_The task_: Please work out how many lines in the entries contain "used", then give that number with nothing added.

** Supplied data follows **

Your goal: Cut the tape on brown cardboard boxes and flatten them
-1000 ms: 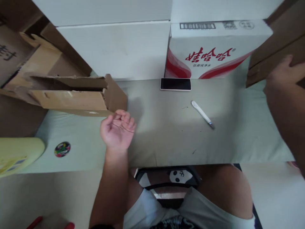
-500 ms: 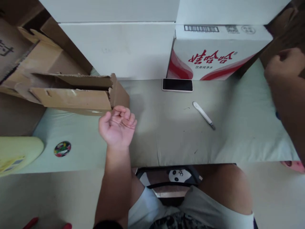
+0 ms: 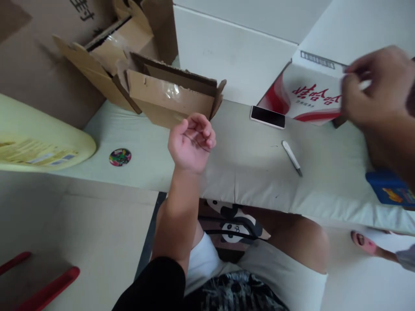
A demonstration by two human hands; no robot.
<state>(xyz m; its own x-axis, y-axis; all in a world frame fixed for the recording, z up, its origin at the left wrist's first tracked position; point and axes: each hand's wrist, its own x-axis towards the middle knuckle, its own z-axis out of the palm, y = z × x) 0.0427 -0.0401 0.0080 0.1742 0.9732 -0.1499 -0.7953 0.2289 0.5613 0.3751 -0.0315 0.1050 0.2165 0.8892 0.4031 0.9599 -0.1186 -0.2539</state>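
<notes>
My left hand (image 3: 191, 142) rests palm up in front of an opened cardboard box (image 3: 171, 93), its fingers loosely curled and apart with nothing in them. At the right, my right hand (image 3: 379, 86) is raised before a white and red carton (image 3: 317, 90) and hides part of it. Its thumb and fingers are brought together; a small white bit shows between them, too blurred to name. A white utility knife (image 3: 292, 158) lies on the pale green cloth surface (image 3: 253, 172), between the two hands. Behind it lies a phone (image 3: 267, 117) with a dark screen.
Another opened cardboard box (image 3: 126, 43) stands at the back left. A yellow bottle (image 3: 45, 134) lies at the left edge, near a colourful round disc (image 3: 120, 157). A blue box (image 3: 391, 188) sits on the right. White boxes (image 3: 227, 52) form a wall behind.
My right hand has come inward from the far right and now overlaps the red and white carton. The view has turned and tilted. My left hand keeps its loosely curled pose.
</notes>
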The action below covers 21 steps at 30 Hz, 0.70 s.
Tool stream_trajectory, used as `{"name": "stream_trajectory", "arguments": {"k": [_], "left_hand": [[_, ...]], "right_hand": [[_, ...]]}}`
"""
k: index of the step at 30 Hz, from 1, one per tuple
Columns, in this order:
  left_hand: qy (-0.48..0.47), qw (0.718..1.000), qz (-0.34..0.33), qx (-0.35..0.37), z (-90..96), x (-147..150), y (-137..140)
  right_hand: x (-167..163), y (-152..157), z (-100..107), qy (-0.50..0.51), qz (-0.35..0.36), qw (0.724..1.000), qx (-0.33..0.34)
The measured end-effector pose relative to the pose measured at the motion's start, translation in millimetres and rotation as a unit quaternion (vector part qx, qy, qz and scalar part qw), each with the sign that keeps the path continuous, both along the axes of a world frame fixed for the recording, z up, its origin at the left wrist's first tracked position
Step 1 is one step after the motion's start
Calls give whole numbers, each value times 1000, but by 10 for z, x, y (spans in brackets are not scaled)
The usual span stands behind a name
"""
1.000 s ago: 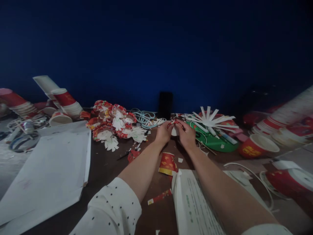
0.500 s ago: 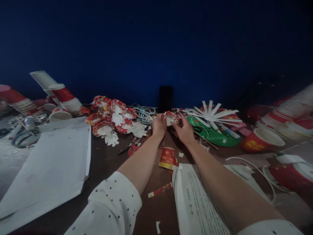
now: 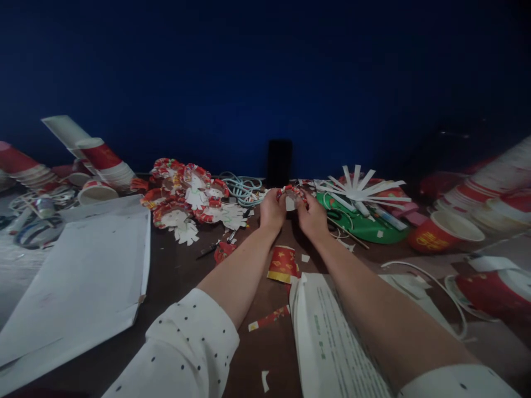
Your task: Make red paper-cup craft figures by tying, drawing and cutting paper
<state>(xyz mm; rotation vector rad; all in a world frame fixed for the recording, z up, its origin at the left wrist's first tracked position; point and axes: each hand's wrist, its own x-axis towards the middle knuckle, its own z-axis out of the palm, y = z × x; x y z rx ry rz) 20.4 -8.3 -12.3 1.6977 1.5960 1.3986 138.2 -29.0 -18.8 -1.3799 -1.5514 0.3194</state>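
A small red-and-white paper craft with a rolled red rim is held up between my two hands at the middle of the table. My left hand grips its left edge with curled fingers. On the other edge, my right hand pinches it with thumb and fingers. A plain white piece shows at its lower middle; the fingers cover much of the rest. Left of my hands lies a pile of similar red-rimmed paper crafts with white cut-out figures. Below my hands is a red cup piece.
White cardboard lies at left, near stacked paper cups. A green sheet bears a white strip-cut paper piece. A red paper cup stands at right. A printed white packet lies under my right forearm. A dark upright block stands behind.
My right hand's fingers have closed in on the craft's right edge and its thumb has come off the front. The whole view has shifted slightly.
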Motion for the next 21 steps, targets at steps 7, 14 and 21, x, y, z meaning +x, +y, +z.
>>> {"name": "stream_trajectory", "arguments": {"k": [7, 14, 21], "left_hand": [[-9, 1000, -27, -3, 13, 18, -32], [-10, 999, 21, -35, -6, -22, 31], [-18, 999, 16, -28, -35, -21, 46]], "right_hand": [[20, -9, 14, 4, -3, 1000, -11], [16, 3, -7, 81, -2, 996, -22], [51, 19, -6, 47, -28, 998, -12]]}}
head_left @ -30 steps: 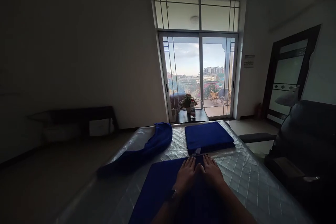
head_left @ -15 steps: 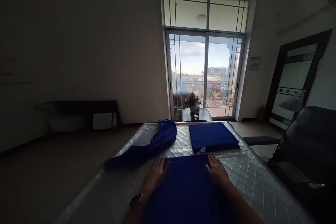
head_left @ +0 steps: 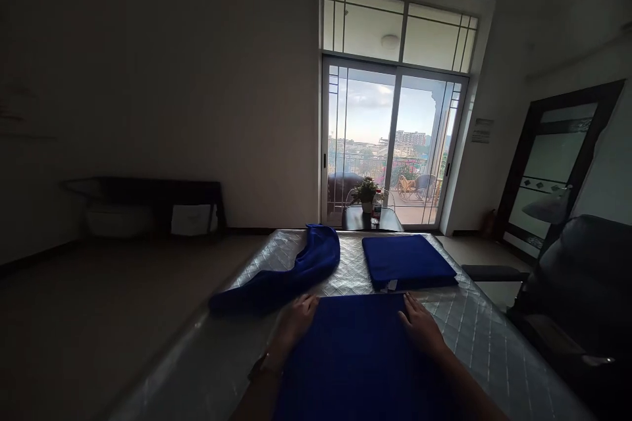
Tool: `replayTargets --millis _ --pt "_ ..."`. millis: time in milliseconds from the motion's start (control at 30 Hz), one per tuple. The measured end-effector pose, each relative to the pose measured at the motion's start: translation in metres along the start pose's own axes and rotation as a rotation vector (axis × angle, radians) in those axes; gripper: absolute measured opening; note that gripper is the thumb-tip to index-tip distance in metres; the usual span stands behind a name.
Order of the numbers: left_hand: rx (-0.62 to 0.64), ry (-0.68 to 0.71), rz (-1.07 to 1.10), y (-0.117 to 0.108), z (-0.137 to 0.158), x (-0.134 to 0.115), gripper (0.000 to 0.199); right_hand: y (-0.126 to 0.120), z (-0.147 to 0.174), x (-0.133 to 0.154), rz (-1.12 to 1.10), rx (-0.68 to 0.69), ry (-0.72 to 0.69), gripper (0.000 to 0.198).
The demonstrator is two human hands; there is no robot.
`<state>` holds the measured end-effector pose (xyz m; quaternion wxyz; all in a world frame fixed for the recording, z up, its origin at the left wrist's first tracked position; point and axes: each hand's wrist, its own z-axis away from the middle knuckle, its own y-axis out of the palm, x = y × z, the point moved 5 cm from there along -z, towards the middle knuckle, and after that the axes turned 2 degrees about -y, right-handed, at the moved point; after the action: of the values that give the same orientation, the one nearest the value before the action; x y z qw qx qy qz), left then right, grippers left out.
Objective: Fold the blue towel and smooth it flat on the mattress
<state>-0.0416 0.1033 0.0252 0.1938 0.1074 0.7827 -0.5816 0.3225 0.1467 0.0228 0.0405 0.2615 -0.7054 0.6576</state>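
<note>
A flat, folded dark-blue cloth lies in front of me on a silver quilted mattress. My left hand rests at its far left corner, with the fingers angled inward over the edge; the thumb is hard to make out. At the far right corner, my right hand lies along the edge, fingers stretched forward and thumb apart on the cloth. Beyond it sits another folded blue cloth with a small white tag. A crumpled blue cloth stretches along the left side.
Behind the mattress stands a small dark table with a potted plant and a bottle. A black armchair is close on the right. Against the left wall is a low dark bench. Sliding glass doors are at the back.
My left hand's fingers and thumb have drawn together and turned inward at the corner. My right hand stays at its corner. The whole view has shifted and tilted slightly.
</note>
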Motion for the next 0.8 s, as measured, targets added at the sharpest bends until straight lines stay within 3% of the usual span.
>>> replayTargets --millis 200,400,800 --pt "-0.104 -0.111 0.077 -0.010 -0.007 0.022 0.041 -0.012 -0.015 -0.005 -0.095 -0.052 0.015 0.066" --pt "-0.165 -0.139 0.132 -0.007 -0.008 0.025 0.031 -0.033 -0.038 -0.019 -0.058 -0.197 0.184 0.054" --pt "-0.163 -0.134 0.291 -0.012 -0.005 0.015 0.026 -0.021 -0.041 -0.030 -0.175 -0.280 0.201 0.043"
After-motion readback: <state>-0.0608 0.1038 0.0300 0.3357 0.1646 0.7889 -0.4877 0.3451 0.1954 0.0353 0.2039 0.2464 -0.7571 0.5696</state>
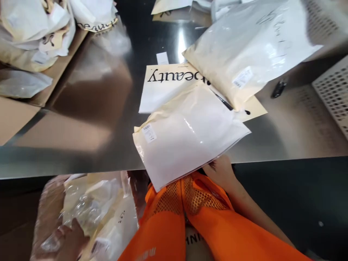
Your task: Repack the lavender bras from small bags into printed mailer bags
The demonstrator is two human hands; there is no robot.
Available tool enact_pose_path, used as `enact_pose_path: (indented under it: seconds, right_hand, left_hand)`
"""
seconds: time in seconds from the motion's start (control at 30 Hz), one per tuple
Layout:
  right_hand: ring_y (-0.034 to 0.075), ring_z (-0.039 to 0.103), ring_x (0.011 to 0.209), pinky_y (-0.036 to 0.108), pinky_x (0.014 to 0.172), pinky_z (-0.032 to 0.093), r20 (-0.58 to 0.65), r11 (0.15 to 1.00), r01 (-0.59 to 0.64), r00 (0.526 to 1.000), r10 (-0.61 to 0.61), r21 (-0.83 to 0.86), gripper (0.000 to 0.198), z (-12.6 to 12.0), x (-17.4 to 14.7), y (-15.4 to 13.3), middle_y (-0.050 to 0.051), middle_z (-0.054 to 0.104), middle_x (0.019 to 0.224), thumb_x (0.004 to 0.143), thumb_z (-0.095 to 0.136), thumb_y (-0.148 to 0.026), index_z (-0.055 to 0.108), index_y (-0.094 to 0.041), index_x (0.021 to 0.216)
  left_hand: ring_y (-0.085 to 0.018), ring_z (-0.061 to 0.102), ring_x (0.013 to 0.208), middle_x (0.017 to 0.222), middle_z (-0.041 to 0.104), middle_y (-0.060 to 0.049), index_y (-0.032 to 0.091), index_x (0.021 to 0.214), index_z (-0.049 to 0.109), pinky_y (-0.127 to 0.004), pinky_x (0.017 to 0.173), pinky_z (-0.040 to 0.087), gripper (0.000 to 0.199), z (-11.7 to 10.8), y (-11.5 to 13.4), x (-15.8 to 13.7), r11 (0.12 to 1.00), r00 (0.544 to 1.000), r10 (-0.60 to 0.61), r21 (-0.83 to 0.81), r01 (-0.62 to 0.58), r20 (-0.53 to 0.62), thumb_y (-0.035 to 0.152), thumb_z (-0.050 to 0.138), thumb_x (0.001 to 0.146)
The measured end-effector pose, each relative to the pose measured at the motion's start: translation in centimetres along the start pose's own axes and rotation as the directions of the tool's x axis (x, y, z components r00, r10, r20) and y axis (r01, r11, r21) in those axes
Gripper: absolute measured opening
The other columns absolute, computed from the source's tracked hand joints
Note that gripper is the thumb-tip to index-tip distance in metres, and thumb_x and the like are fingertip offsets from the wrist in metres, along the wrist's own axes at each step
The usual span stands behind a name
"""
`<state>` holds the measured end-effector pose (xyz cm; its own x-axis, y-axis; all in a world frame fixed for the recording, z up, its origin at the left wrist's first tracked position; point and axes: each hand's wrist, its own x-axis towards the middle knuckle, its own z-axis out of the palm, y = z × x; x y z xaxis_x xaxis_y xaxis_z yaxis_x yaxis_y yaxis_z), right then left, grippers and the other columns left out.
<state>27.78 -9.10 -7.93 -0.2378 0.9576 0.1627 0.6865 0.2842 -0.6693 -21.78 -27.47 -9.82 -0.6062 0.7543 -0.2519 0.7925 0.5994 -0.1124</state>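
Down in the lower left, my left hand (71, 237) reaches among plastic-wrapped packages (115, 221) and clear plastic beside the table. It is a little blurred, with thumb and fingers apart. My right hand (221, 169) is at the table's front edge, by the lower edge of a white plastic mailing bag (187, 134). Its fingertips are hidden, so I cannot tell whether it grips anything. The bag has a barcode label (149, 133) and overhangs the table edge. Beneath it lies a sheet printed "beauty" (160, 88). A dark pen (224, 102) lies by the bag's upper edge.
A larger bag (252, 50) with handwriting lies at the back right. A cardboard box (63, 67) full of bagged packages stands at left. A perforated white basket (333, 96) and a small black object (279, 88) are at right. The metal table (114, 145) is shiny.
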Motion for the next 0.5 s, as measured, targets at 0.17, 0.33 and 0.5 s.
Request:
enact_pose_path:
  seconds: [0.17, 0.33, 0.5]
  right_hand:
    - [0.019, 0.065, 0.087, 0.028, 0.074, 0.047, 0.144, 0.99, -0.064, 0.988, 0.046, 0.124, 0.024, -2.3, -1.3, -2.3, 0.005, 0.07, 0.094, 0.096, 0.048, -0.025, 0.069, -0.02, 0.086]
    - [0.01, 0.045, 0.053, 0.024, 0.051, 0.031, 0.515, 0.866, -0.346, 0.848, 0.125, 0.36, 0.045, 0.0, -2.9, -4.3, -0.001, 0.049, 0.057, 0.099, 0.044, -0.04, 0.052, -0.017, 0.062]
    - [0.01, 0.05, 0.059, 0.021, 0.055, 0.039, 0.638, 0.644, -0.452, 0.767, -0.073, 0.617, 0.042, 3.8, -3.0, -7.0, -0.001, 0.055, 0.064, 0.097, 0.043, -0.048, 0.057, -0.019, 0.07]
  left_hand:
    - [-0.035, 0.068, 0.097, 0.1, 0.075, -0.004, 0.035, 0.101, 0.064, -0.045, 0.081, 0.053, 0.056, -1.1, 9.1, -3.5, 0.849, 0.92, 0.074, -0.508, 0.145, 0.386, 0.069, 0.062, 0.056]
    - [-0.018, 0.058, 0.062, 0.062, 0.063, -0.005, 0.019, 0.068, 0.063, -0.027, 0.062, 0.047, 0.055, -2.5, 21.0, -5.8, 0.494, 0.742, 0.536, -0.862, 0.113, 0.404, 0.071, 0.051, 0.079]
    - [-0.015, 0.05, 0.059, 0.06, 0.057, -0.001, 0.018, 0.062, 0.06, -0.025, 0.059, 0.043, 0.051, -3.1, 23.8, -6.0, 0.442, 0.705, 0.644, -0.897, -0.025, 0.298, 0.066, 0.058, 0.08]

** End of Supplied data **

_Written response_: 2